[INPUT DATA Boundary: Start]

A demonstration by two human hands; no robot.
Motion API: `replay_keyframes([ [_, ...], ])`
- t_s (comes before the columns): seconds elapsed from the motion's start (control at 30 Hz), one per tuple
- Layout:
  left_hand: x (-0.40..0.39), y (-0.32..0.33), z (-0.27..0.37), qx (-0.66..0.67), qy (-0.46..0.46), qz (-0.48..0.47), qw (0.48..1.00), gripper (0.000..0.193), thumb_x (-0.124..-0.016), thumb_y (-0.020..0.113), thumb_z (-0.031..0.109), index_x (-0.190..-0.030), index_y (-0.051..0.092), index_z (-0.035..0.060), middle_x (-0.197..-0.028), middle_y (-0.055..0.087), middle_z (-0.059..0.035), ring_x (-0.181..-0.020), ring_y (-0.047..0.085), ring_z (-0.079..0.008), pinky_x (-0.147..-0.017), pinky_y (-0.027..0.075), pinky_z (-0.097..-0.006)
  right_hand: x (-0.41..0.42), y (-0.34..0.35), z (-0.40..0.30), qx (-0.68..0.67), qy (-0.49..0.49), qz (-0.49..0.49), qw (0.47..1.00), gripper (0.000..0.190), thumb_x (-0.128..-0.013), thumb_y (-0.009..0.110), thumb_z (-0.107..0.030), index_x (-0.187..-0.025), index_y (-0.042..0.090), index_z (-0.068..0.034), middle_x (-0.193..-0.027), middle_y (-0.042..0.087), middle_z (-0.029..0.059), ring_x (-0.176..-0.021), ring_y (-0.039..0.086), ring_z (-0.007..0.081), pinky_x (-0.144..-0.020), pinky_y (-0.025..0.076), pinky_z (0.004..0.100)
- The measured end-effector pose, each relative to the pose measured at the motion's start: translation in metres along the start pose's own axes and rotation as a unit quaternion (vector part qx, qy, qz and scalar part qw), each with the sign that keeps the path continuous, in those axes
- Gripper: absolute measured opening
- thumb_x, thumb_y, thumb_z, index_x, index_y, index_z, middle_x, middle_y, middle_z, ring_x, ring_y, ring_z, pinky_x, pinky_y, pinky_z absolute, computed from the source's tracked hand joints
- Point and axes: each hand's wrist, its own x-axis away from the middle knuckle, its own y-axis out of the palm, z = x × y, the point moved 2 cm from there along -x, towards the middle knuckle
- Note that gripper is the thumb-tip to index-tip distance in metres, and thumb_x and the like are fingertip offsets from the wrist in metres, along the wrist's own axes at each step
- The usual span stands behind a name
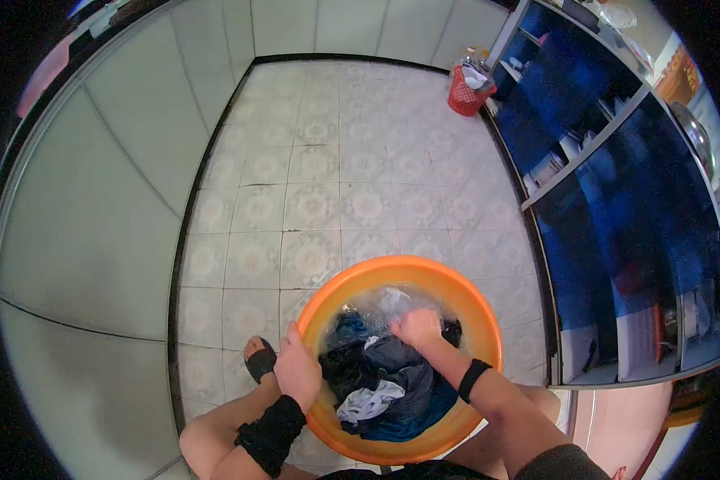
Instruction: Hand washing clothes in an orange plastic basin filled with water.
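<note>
An orange plastic basin (483, 300) stands on the floor between my legs. Dark wet clothes (396, 360) lie in water inside it, with a white patterned cloth (369, 401) on top near the front and another white cloth (394, 300) at the far side amid splashing water. My left hand (298, 367) grips the basin's left rim. Inside the basin, my right hand (419, 327) is at the water beside the far white cloth; its fingers are partly hidden, so whether they hold anything cannot be told.
Pale tiled floor (312, 210) stretches ahead, bounded by light wall panels (108, 198) on the left and far side. A red mesh basket (469, 96) holding bottles stands at the far right. A blue glass-fronted cabinet (612, 240) runs along the right. My left foot (259, 359) is beside the basin.
</note>
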Motion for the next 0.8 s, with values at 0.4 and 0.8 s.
replay_keyframes([
  [0.4,-0.003,0.006,0.002,-0.008,-0.006,0.008,1.0,0.052,-0.08,0.055,0.008,-0.126,0.032,0.0059,-0.093,0.054,-0.0215,-0.075,0.059,-0.0389,-0.063,0.048,-0.0455,-0.015,-0.006,-0.02,-0.044,-0.053,-0.011,0.998,0.038,-0.074,0.055,-0.046,-0.086,0.067,-0.012,-0.075,0.063,0.0154,-0.074,0.061,0.0326,-0.068,0.049,0.044],
  [0.8,-0.015,0.016,-0.02,0.02,0.006,0.008,1.0,0.049,-0.081,0.052,0.007,-0.125,0.033,0.0069,-0.092,0.054,-0.0196,-0.076,0.059,-0.0379,-0.064,0.048,-0.0445,0.009,-0.027,0.009,-0.241,0.246,0.074,0.936,0.056,-0.082,0.05,-0.052,-0.119,0.054,-0.01,-0.117,0.053,0.0198,-0.107,0.052,0.0339,-0.094,0.038,0.0411],
])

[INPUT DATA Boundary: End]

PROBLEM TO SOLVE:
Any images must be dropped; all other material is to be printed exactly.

TASK RESULT:
A demonstration by two human hands; no robot.
Motion API: `replay_keyframes([ [_, ...], ])`
- t_s (comes before the columns): seconds elapsed from the motion's start (control at 30 Hz), one per tuple
- Layout:
  left_hand: x (-0.40..0.39), y (-0.32..0.33), z (-0.27..0.37), qx (-0.66..0.67), qy (-0.46..0.46), qz (-0.48..0.47), qw (0.48..1.00), gripper (0.000..0.193), thumb_x (-0.124..-0.016), thumb_y (-0.020..0.113), thumb_z (-0.031..0.109), index_x (-0.190..-0.030), index_y (-0.051..0.092), index_z (-0.035..0.060), middle_x (-0.197..-0.028), middle_y (-0.055..0.087), middle_z (-0.059..0.035), ring_x (-0.181..-0.020), ring_y (-0.047..0.085), ring_z (-0.079..0.008), pinky_x (-0.147..-0.017), pinky_y (-0.027..0.075), pinky_z (-0.097..-0.006)
  right_hand: x (-0.41..0.42), y (-0.34..0.35), z (-0.40..0.30), qx (-0.68..0.67), qy (-0.49..0.49), qz (-0.49..0.49), qw (0.47..1.00), gripper (0.000..0.190), thumb_x (-0.128..-0.013), thumb_y (-0.009..0.110), thumb_z (-0.107..0.030), index_x (-0.187..-0.025), index_y (-0.042..0.090), index_z (-0.068..0.034), middle_x (-0.193..-0.027), middle_y (-0.042..0.087), middle_z (-0.029..0.059), ring_x (-0.176..-0.021), ring_y (-0.039..0.086), ring_z (-0.007..0.081), pinky_x (-0.144..-0.020), pinky_y (-0.025..0.076), pinky_z (0.004..0.100)
- The measured end-effector pose, each relative to the pose measured at the motion's start: translation in metres along the start pose's own axes and rotation as a unit quaternion (vector part qx, qy, qz and scalar part qw), each with the sign that keeps the path continuous, in those axes
- Gripper: absolute measured opening
- thumb_x, thumb_y, thumb_z, index_x, index_y, index_z, middle_x, middle_y, middle_z, ring_x, ring_y, ring_z, pinky_x, pinky_y, pinky_z absolute, computed from the source's tracked hand joints
- Point and axes: each hand's wrist, its own x-axis away from the middle knuckle, its own y-axis out of the palm, z = x × y, the point moved 2 cm from there along -x, towards the middle knuckle
- Note that gripper is the thumb-tip to index-tip distance in metres, and thumb_x and the like are fingertip offsets from the wrist in metres, along the wrist's own axes at each step
- The usual span stands behind a name
Instruction: Hand washing clothes in an orange plastic basin filled with water.
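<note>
An orange plastic basin (483, 300) stands on the floor between my legs. Dark wet clothes (396, 360) lie in water inside it, with a white patterned cloth (369, 401) on top near the front and another white cloth (394, 300) at the far side amid splashing water. My left hand (298, 367) grips the basin's left rim. Inside the basin, my right hand (419, 327) is at the water beside the far white cloth; its fingers are partly hidden, so whether they hold anything cannot be told.
Pale tiled floor (312, 210) stretches ahead, bounded by light wall panels (108, 198) on the left and far side. A red mesh basket (469, 96) holding bottles stands at the far right. A blue glass-fronted cabinet (612, 240) runs along the right. My left foot (259, 359) is beside the basin.
</note>
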Motion for the next 0.8 s, with values at 0.4 and 0.8 s.
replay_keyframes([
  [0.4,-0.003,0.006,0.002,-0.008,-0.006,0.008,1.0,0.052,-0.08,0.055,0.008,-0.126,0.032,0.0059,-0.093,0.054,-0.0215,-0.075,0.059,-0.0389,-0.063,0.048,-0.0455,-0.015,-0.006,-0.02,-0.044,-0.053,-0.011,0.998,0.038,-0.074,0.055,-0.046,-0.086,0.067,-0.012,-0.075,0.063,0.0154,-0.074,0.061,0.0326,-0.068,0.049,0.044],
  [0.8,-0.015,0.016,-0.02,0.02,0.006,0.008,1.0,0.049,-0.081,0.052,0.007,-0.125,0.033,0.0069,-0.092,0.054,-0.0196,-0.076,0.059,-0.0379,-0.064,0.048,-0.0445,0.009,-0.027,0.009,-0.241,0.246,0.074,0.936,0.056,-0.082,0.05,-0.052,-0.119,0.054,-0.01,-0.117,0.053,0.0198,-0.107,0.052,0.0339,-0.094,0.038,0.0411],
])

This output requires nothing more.